= Apollodorus of Athens =

2nd century BCE Greek grammarian and historian

Apollodorus of Athens (Ἀπολλόδωρος ὁ Ἀθηναῖος, Apollodoros ho Athenaios; c. 180 BC – after 120 BC), son of Asclepiades, was a Greek scholar, historian, and grammarian. He was a pupil of Diogenes of Babylon, Panaetius the Stoic, and the grammarian Aristarchus of Samothrace, under whom he appears to have studied together with his contemporary Dionysius Thrax. He left (perhaps fled) Alexandria around 146 BC, most likely for Pergamon, and eventually settled in Athens.

==Literary works==
- Chronicle (Χρονικά, Chronika), a Greek history in verse from the fall of Troy in the 12th century BC to roughly 143 BC (although later it was extended as far as 109 BC), and based on previous works by Eratosthenes of Cyrene. Its dates are reckoned by its references to the archons of Athens. As most archons only held office for one year, scholars have been able to pin down the years to which Apollodorus was referring. The poem is written in comic trimeters and is dedicated to the second-century BC king of Pergamon, Attalus II Philadelphus.
- On the Gods (Περὶ θεῶν, Peri theon, prose, in 24 books), lost but known through quotes to have included etymologies of the names and epithets of the gods, rifled and quoted by the Roman Epicurean Philodemus; further fragments appear in the Oxyrhynchus Papyri.
- A twelve-book essay about Homer's Catalogue of Ships, also based on Eratosthenes of Cyrene and Demetrius of Scepsis, dealing with Homeric geography and how it has changed along the centuries.
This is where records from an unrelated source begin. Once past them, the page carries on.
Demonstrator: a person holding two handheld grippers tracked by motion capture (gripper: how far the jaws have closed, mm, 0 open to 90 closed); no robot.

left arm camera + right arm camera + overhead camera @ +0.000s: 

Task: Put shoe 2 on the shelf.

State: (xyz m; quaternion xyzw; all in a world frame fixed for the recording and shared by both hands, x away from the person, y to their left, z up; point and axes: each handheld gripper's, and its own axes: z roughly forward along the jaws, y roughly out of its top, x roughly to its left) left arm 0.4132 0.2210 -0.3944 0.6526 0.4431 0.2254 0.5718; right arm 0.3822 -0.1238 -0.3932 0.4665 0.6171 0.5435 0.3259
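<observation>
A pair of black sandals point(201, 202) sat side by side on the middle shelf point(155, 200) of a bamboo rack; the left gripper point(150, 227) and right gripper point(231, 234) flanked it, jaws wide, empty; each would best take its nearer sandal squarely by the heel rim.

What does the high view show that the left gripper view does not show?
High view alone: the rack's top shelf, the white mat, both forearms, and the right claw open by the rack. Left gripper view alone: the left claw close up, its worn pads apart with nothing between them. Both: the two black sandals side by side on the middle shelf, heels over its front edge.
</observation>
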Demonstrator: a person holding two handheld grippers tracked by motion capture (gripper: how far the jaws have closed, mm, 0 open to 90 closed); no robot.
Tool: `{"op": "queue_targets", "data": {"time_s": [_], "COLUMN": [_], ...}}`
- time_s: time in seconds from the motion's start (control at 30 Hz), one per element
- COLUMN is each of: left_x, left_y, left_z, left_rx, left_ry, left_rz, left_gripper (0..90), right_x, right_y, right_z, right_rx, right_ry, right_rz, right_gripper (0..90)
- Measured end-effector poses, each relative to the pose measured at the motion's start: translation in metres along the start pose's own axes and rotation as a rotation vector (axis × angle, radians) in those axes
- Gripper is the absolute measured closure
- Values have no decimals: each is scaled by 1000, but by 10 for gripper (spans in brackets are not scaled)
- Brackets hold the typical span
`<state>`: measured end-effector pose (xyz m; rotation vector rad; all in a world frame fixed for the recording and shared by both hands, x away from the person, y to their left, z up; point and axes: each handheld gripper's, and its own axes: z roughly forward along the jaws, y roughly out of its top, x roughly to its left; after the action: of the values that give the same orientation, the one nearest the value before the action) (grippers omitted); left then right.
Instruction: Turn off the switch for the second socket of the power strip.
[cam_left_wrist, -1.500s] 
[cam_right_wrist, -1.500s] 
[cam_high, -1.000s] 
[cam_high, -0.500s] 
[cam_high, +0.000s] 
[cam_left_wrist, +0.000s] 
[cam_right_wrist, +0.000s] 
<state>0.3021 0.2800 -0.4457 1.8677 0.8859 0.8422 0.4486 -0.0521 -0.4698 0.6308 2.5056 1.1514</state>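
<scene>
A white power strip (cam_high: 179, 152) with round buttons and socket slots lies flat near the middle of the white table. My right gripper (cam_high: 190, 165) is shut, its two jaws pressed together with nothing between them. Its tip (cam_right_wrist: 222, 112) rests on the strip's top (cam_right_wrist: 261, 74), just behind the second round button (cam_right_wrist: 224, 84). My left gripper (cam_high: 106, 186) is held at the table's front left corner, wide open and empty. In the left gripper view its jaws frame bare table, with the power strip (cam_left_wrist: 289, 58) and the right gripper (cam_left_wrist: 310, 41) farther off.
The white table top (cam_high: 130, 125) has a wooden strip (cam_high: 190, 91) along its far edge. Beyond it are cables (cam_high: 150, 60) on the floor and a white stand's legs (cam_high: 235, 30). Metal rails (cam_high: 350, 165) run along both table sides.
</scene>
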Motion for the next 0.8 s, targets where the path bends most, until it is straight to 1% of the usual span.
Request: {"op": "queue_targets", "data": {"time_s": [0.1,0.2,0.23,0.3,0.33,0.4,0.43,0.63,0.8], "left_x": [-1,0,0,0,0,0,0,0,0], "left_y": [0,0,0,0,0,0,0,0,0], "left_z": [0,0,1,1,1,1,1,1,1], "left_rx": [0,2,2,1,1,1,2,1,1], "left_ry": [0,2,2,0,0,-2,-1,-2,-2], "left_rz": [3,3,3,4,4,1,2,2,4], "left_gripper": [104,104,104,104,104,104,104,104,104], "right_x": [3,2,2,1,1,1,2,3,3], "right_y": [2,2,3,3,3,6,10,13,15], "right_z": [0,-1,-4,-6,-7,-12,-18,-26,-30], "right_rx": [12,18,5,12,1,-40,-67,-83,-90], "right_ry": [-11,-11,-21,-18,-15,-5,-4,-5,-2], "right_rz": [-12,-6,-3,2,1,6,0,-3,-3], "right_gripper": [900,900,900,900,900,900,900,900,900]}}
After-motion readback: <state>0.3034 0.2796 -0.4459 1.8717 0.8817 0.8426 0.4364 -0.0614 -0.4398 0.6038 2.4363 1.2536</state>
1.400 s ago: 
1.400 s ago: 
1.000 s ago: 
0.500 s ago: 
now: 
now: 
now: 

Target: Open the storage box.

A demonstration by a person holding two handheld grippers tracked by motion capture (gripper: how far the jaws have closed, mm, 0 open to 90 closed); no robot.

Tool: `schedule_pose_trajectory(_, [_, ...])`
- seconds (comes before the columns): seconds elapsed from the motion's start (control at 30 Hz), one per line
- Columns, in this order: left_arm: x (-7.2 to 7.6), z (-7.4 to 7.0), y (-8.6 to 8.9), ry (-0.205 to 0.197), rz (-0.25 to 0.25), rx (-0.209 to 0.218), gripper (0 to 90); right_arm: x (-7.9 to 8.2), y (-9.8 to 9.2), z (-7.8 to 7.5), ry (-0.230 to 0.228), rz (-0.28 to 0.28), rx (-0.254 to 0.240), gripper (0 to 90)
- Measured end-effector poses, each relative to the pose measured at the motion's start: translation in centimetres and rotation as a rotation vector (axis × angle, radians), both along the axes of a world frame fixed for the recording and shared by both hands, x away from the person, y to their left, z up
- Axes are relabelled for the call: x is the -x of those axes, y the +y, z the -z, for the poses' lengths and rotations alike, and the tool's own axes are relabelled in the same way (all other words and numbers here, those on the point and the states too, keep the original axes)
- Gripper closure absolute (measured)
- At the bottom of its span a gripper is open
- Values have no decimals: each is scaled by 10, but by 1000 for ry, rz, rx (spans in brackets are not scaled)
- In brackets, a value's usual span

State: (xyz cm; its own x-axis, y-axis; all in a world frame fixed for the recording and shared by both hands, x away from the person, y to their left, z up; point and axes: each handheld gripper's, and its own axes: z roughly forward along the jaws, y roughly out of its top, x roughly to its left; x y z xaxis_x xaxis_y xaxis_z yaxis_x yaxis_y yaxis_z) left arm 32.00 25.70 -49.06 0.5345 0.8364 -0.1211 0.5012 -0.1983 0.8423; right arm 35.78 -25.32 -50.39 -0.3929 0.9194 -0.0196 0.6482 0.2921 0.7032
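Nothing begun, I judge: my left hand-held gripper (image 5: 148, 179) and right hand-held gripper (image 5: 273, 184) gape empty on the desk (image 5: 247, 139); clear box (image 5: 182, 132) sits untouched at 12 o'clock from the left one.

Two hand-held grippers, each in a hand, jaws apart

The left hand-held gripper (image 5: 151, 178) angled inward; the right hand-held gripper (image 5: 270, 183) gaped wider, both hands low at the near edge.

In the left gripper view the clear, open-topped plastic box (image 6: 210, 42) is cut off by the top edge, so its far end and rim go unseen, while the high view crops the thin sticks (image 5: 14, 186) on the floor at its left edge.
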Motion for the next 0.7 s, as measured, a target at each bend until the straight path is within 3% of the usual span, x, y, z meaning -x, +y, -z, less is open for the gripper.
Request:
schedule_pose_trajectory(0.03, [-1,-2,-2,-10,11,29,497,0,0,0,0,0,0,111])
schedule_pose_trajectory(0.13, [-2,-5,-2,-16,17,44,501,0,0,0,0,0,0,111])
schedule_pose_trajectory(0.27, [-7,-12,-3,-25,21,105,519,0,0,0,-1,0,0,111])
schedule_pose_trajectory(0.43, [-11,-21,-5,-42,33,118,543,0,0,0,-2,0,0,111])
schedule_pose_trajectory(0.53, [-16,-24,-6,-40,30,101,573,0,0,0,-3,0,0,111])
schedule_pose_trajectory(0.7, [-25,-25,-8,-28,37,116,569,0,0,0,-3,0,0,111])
Strabo relied greatly on this for books 8 through 10 of his own Geographica.
- Other possible works include an early etymology (possibly the earliest by an Alexandrian writer), and analyses of the poets Epicharmus of Kos and Sophron.
- Apollodorus produced numerous other critical and grammatical writings, which have not survived.
- His eminence as a scholar gave rise to several imitations, forgeries and misattributions. The Bibliotheca (or Library), an encyclopedia of Greek mythology, was traditionally attributed to him; it was not written by him, however, as it cites Castor the Annalist, a contemporary of Cicero, providing a terminus post quem after the time of Apollodorus. As a result, the author of the Bibliotheca is often referred to as "Pseudo-Apollodorus".